La situación es oportuna para revisar varias cosas de tal modo que se conciba y se realice algo aproximado a la universidad democrática, plural y crítica que sólo existe en nuestros sueños. Hay que examinar y modificar, entre otras cosas: la relación de algunas formas de conocimiento y de algunas comunidades científicas con la universidad y con la sociedad. Los médicos, los ingenieros y los representantes de las ciencias llamadas “duras”, en el caso de la Universidad del Valle, han tenido hasta ahora suficiente capacidad de maniobra para disponer de recursos, para garantizarse prestigios y altos salarios; pero, sobre todo los médicos y los ingenieros, han conocido, en la sociedad colombiana, una relativizacion violenta del prestigio y reconocimiento que alguna vez tuvieron, son profesiones pauperizadas y en cierta medida fracasadas. Los médicos disfrutaron en un tiempo de la historia colombiana de suficiente capacidad de control sobre las vidas de los demás, pero en las dos últimas décadas terminaron siendo pobres técnicos en la reparación del cuerpo humano sometidos al control de empresas prestadoras del servicio de salud. Los miembros de las Facultades de Salud y Medicina en Colombia deberían ser ahora los más consecuentes voceros de las advertencias de lo que ha sido la aplicación, en sus menguadas profesiones, de los criterios mercantiles. Mientras tanto, los ingenieros dejaron de ser hace mucho tiempo los héroes del progreso material y, en Colombia, son otros responsables del inmenso atraso en obras elementales de nuestra infraestructura. La dirección de las universidades ha sido su premio de consolación y el lugar para disimular su erosión ante la sociedad.

Hay que examinar las reglas y las prácticas del poder en las universidades. En algunas universidades las oficinas de control interno son decoraciones de la nomenclatura; muchos cargos no son el resultado de algún procedimiento democrático o meritocrático. La amistad política o el parentesco o ambas cosas se han vuelto únicos criterios de designación de altas responsabilidades; las etapas pre-electorales suelen ser particularmente álgidas y tensas en el discurrir cotidiano. Los profesores se han dejado seducir de los cantos de sirena de bonificaciones y nominaciones que aderezan las hojas de vida, y han terminado por olvidar el vínculo original con la producción y difusión de conocimiento. Muchos reglamentos universitarios no señalan límites de periodos para ocupar cargos. En fin, el profesor universitario se ha diluido en la mezcla de politiquero y negociante.

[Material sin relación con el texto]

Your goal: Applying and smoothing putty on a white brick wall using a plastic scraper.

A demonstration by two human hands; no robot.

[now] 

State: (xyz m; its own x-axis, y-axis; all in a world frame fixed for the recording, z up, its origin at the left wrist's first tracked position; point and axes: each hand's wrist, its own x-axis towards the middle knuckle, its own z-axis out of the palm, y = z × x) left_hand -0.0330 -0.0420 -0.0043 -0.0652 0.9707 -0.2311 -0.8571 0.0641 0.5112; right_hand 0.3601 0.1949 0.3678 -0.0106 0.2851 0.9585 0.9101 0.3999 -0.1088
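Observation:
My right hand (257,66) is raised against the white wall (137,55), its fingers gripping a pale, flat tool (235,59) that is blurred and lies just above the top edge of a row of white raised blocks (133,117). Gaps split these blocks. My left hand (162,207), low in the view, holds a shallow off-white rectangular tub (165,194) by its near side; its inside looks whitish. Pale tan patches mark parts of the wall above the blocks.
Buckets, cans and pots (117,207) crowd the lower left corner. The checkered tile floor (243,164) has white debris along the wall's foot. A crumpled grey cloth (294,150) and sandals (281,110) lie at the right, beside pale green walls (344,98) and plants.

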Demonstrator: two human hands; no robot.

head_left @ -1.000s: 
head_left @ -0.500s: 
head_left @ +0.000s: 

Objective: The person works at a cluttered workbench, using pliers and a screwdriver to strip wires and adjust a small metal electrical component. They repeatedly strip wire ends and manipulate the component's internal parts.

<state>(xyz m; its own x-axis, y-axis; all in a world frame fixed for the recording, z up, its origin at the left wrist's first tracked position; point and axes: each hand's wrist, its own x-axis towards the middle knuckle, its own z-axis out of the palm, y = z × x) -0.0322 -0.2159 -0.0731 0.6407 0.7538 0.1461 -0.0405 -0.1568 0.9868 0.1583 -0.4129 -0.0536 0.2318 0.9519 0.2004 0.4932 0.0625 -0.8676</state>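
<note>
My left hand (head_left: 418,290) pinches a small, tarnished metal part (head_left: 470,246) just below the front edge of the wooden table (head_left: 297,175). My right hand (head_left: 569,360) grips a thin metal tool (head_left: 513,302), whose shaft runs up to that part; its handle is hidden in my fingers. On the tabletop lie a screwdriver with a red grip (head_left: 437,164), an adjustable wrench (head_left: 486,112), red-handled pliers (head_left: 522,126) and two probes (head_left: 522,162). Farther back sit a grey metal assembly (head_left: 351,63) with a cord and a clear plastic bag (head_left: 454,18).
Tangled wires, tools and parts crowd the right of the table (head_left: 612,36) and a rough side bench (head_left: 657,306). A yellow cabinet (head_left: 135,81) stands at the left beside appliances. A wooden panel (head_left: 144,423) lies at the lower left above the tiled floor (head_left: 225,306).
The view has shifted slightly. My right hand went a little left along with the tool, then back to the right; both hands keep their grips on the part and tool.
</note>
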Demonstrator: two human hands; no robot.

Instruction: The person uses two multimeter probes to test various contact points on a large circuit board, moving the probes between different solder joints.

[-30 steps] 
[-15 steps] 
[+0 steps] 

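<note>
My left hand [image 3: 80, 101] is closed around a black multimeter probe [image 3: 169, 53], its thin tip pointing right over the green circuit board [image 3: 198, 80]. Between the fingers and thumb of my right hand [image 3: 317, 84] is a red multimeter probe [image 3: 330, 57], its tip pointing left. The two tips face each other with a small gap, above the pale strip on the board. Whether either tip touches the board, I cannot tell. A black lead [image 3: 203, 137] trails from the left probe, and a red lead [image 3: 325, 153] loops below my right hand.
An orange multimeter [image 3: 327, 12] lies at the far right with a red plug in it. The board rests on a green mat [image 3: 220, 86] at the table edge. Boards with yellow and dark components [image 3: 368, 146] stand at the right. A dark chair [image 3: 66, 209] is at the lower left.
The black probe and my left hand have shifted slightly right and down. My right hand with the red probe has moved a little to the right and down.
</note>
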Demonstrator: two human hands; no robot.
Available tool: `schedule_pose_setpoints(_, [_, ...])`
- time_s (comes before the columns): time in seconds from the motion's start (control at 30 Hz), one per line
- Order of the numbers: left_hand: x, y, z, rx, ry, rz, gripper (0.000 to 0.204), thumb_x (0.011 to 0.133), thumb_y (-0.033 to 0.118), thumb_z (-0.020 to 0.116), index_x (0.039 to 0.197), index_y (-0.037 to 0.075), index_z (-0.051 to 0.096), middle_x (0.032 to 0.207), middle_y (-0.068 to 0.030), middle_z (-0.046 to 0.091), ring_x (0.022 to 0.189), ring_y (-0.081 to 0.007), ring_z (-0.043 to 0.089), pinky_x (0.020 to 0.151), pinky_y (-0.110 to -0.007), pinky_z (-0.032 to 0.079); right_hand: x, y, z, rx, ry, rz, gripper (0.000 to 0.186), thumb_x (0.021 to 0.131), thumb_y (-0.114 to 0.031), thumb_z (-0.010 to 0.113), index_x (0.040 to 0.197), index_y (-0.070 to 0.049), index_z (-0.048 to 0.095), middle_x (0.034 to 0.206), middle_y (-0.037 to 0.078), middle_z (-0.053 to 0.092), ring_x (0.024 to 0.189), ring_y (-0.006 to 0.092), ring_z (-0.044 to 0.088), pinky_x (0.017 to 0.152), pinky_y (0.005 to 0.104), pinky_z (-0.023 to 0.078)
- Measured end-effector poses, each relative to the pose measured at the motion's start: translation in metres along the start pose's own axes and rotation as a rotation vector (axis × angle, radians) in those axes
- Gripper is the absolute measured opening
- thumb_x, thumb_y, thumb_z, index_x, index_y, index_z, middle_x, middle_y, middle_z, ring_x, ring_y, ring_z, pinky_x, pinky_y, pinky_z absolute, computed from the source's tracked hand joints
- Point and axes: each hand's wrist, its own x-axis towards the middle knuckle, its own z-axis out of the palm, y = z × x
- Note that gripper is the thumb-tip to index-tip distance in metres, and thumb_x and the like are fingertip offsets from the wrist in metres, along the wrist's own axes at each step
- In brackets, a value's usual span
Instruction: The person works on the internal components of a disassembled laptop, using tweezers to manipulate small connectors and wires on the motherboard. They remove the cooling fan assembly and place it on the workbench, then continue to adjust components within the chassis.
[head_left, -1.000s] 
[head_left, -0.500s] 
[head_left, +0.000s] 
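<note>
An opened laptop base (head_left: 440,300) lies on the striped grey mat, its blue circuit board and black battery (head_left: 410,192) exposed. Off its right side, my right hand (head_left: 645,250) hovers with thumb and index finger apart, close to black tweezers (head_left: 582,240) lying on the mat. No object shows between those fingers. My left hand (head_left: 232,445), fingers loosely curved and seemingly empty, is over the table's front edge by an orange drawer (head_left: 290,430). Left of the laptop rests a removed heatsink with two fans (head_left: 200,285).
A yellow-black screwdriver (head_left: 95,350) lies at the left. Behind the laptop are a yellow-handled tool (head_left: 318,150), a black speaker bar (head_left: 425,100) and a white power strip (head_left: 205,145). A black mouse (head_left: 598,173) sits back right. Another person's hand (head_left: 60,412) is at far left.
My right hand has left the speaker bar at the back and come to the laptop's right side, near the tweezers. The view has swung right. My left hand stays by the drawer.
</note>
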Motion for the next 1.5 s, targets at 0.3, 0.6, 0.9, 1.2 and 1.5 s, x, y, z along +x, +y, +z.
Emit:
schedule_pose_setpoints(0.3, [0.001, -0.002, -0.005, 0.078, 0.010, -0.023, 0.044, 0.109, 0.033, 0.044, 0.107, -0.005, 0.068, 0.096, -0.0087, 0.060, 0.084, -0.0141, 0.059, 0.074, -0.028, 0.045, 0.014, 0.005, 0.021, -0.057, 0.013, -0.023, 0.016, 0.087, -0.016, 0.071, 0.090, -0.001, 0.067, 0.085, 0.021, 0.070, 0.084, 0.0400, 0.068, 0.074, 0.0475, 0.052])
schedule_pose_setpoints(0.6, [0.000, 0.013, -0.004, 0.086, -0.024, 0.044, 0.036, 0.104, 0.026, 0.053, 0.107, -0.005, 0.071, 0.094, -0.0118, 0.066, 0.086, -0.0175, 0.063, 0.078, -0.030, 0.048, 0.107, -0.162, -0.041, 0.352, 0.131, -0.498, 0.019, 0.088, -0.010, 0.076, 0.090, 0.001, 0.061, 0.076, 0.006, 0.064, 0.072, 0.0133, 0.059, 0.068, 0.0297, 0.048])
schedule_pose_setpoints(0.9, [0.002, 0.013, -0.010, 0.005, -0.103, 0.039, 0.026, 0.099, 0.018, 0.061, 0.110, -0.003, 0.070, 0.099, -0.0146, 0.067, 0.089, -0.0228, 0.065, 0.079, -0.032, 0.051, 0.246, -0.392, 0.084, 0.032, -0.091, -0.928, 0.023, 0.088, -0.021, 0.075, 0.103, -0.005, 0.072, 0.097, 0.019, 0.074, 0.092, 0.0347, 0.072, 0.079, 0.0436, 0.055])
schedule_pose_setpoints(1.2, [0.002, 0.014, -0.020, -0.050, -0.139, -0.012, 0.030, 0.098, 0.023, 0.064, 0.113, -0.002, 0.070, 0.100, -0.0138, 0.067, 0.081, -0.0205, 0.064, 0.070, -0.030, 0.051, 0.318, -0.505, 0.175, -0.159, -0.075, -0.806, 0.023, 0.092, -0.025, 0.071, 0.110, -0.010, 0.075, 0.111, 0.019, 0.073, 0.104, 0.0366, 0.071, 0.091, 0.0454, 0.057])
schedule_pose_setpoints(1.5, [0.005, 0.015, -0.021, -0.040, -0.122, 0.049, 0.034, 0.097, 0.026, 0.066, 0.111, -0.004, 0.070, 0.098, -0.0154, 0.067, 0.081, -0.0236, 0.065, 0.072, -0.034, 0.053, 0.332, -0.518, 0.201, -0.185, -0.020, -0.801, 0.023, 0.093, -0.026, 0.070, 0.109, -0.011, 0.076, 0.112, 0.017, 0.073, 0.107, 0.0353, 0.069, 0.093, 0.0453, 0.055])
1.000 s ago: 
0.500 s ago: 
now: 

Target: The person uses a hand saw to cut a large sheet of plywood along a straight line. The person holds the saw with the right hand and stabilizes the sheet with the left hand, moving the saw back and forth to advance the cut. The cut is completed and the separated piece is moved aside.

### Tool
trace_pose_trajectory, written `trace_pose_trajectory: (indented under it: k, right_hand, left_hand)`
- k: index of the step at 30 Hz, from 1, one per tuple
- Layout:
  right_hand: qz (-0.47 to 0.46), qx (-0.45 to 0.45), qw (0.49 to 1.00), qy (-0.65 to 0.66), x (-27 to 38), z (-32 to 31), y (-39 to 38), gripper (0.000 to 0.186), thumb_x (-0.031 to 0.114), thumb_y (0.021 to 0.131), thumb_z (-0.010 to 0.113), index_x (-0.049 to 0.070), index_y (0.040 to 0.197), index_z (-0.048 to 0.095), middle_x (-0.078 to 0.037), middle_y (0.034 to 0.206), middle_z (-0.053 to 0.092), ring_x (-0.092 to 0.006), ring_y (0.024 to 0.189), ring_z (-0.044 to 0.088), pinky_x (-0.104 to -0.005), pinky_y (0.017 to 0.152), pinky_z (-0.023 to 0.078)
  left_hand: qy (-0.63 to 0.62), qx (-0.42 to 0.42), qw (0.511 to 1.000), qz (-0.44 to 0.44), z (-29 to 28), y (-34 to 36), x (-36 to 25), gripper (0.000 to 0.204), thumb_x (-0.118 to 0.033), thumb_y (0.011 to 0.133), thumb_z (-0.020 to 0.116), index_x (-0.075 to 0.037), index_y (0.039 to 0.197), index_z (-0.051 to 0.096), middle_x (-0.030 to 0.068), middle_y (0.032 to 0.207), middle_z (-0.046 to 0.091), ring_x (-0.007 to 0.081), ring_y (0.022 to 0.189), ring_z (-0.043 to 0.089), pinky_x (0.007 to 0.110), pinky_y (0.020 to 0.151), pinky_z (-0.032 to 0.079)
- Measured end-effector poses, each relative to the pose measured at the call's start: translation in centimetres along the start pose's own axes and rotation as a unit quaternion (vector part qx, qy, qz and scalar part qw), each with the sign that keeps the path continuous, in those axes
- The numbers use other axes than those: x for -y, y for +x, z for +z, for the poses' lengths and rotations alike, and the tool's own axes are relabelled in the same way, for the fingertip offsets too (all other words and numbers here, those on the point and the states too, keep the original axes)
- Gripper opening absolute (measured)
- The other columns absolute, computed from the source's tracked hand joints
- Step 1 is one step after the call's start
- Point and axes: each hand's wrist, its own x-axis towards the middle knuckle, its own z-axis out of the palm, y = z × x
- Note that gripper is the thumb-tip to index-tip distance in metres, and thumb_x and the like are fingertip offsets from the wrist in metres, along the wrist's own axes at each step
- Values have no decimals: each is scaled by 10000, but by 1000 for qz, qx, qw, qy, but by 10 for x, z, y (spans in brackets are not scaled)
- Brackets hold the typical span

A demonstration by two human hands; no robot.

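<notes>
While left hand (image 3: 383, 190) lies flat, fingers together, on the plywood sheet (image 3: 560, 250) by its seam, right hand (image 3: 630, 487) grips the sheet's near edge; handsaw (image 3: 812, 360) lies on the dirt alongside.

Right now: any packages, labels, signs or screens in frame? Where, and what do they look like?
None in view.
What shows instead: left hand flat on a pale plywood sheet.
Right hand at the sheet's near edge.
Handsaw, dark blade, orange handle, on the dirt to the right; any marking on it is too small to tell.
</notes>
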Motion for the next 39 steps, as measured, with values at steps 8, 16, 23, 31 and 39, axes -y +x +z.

Hay que examinar la relación de las comunidades universitarias con los espacios y bienes de sus universidades. La autonomía universitaria ha sido un concepto pervertido por la realidad de su uso. La pérdida de las residencias universitarias, en la Universidad Nacional de Colombia, en 1984, tuvo como uno de sus factores el desprecio de los bienes públicos, que le sirvió de buen pretexto al gobierno de la época para acelerar el cierre y deshacerse de un gasto. La autonomía universitaria debería ser autogobierno responsable, ejercicio de la mayoría de edad, la demostración de la capacidad para regir su propio destino; pero eso necesita una sociedad civil muy dispuesta a discutir y hallar soluciones, y un Estado muy dispuesto a definir un derrotero que garantice, a toda la sociedad colombiana, ventajas básicas para acceder al patrimonio cultural acumulado en tantos años de existencia de nuestras universidades públicas.

Las universidades públicas en Colombia y las más antiguas universidades privadas deberían ponerse de acuerdo, ahora, al menos en un punto históricamente incuestionable: han acumulado lo suficiente, han fijado una tradición; con todos sus defectos y carencias han acumulado un capital simbólico que no puede ser pulverizado por una reforma educativa que desprecia todo eso que han podido ser y hacer. Tienen mucho que perder y mucho que ganar.